**To do**
Write the listing out again word for word. Pictures do not belong in the copy.

"""

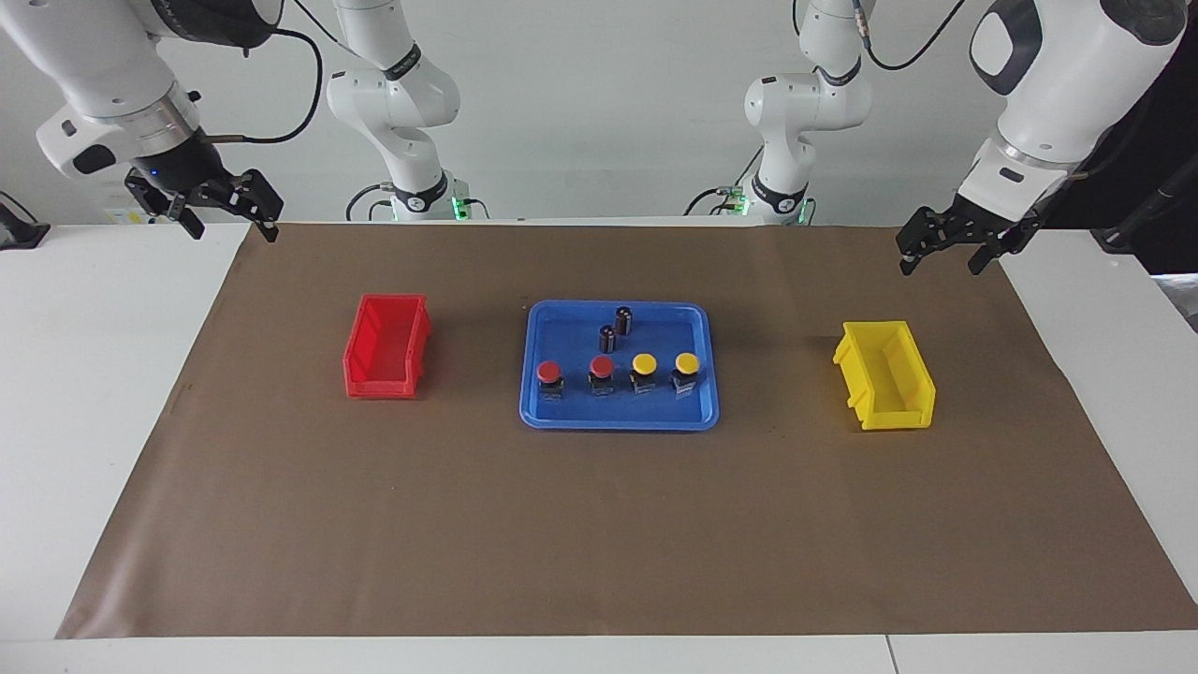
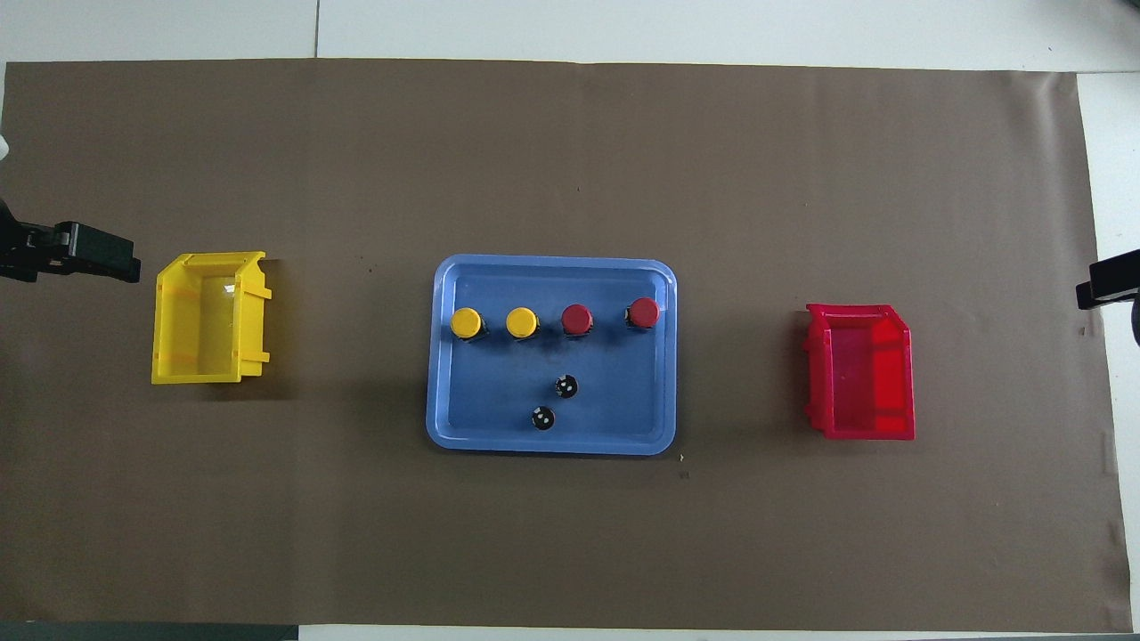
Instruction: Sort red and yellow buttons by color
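Two red buttons [image 1: 549, 373] [image 1: 602, 367] and two yellow buttons [image 1: 644, 363] [image 1: 687, 363] stand upright in a row in a blue tray [image 1: 618, 423] at the mat's middle. In the overhead view the yellow ones [image 2: 466, 322] [image 2: 522, 322] and the red ones [image 2: 577, 318] [image 2: 643, 312] show the same row. My right gripper [image 1: 234, 232] is open and empty, raised over the mat's corner at the right arm's end. My left gripper [image 1: 941, 267] is open and empty, raised over the mat's edge at the left arm's end. Both arms wait, well apart from the tray.
An empty red bin [image 1: 386, 346] stands toward the right arm's end and an empty yellow bin [image 1: 884, 374] toward the left arm's end. Two small dark cylinders [image 1: 624, 320] [image 1: 607, 338] stand in the tray, nearer to the robots than the buttons. A brown mat [image 1: 599, 524] covers the table.
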`<state>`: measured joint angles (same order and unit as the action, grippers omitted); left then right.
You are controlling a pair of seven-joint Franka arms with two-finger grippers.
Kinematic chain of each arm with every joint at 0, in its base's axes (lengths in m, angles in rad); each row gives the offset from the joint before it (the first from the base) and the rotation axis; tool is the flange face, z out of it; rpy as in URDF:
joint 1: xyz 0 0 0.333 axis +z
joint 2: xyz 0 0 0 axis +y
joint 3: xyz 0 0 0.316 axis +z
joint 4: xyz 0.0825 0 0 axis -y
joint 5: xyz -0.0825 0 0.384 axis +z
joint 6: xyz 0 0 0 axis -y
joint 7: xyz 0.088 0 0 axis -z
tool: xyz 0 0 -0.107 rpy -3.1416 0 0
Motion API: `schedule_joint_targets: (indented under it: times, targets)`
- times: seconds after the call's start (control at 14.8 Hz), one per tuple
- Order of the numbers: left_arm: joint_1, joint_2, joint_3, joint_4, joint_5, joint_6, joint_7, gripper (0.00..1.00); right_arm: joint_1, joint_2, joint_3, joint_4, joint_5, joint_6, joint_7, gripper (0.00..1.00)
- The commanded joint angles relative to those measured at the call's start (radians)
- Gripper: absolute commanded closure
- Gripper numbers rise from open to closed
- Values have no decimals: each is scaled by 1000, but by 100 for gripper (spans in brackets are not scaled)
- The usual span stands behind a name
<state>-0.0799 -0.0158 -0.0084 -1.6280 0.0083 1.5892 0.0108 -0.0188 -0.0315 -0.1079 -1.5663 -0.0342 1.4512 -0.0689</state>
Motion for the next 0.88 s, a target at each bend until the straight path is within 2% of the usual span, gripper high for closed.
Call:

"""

**Solution to the exercise**
Instruction: Sort red and yellow buttons by color
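Two red buttons [image 1: 549, 373] [image 1: 602, 367] and two yellow buttons [image 1: 644, 363] [image 1: 687, 363] stand upright in a row in a blue tray [image 1: 618, 423] at the mat's middle. In the overhead view the yellow ones [image 2: 466, 322] [image 2: 522, 322] and the red ones [image 2: 577, 318] [image 2: 643, 312] show the same row. My right gripper [image 1: 234, 232] is open and empty, raised over the mat's corner at the right arm's end. My left gripper [image 1: 941, 267] is open and empty, raised over the mat's edge at the left arm's end. Both arms wait, well apart from the tray.
An empty red bin [image 1: 386, 346] stands toward the right arm's end and an empty yellow bin [image 1: 884, 374] toward the left arm's end. Two small dark cylinders [image 1: 624, 320] [image 1: 607, 338] stand in the tray, nearer to the robots than the buttons. A brown mat [image 1: 599, 524] covers the table.
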`<state>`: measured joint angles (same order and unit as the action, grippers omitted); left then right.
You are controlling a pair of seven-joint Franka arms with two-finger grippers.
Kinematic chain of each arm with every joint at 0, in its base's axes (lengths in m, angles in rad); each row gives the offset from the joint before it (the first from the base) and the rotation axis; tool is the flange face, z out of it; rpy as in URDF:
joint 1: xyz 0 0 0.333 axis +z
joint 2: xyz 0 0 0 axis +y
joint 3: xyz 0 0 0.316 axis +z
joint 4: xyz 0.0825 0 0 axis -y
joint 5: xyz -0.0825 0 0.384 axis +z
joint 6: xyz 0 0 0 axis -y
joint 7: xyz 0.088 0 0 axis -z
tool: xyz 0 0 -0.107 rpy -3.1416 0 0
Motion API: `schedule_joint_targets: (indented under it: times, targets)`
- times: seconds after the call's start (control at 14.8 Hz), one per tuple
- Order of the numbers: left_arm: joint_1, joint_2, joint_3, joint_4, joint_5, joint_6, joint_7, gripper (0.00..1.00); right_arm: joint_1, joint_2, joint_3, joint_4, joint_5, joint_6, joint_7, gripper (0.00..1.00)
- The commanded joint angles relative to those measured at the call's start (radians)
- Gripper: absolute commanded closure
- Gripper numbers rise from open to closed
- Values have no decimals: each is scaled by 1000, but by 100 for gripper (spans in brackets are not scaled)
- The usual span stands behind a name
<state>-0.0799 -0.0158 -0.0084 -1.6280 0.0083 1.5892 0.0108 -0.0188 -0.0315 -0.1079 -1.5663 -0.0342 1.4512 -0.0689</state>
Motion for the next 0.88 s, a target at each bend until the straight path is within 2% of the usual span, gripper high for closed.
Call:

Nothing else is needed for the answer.